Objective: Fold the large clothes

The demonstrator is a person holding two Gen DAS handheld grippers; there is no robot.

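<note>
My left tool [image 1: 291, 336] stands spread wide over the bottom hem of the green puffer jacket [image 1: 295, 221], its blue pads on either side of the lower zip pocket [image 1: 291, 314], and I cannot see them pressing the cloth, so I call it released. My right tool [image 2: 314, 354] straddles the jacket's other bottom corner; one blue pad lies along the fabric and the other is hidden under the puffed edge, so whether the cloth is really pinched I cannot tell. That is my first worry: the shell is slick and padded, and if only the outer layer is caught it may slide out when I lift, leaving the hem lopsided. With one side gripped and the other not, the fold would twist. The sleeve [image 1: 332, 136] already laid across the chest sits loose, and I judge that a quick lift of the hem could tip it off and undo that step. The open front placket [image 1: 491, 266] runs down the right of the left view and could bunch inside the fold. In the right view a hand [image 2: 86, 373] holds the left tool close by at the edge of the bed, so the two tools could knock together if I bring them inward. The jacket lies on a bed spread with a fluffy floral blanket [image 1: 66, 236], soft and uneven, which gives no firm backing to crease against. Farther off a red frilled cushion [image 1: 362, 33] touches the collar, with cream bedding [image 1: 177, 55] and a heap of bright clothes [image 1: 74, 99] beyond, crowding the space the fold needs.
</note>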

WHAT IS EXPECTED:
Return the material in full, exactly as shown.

RESULT OF THIS EXERCISE:
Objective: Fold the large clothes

The demonstrator is a person holding two Gen DAS handheld grippers; there is no robot.

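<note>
My left tool [image 1: 291, 336] stands spread wide over the bottom hem of the green puffer jacket [image 1: 295, 221], its blue pads on either side of the lower zip pocket [image 1: 291, 314], and I cannot see them pressing the cloth, so I call it released. My right tool [image 2: 314, 354] straddles the jacket's other bottom corner; one blue pad lies along the fabric and the other is hidden under the puffed edge, so whether the cloth is really pinched I cannot tell. That is my first worry: the shell is slick and padded, and if only the outer layer is caught it may slide out when I lift, leaving the hem lopsided. With one side gripped and the other not, the fold would twist. The sleeve [image 1: 332, 136] already laid across the chest sits loose, and I judge that a quick lift of the hem could tip it off and undo that step. The open front placket [image 1: 491, 266] runs down the right of the left view and could bunch inside the fold. In the right view a hand [image 2: 86, 373] holds the left tool close by at the edge of the bed, so the two tools could knock together if I bring them inward. The jacket lies on a bed spread with a fluffy floral blanket [image 1: 66, 236], soft and uneven, which gives no firm backing to crease against. Farther off a red frilled cushion [image 1: 362, 33] touches the collar, with cream bedding [image 1: 177, 55] and a heap of bright clothes [image 1: 74, 99] beyond, crowding the space the fold needs.
</note>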

No more output will be given for this exercise.